Model of PIPKIγi5 and PI4,5P₂ in the modulation of EGFR endosomal trafficking. PIPKIγi5, an enzyme producing PI4,5P₂, controls the endosomal sorting of EGFR by modulating Hrs-EGFR interaction, Mig6 degradation, and Rab7 recruitment to early endosomes. Hrs can recognize ubiquitinated EGFR at the limiting membrane of early endosomes, and then recruit other component of ESCRT complex to initiate the membrane invagination and EGFR sorting into the intraluminal vesicles (ILVs). Hrs can be ubiquitinated by E3 ligase NEDD4, which decreases it ability to bind EGFR. PIPKIγi5 and PI4,5P₂ facilities SNX5 interaction with Hrs. This blocks Hrs ubiquitination by NEDD4 and is required for Hrs interaction with EGFR. Mig6 is another protein that binds to EGFR and is required for the sorting of internalized EGFR to late endosomes and the subsequently sorting to lysosomes for degradation. By interacting with NEDD4, PIPKIγi5 blocks NEDD4-mediated Mig6 ubiquitination to protect Mig6 from being degraded by proteasomes. Rab7 recruitment to early endosomes is a key step for early to late endosome maturation. PIPKIγi5 interacts with Rab7 and is required for Rab7 recruitment to early endosomes.
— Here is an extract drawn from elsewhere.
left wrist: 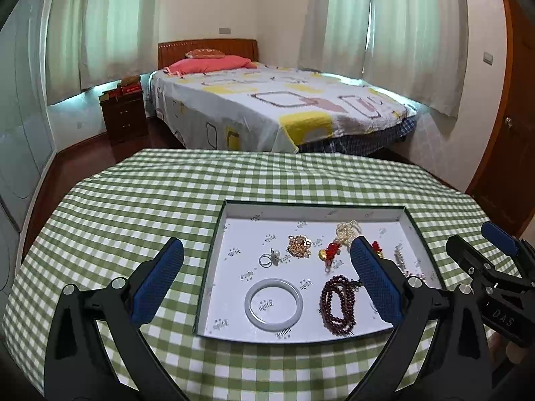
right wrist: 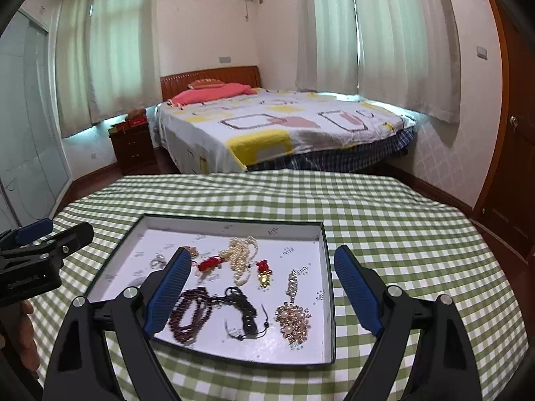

In this way, PIPKIγi5 controls endosome maturation.

Figure 5

PI4,5P₂ in the modulation of autophagy. PI4,5P₂ together with its effectors and PI4,5P₂ producing enzymes controls multiple steps of autophagy including autophagy initiation, membrane delivery from plasma membrane or recycling endosomes to autophagosome, hydrolases sorting to lysosome, and the fusion of autophagosome and lysosome to form autolysosome.

Figure 6

PI4,5P₂ in the modulation of exocytosis. PI4,5P₂ is required for exocyst-mediated secretory vesicles sorting to plasma membrane. By interacting and modulating Munc13 and CAPS, PI4,5P₂ modulates vesicle priming. By modulating SNARE complex, PI4,5P₂ controls vesicles fusion with plasma membrane.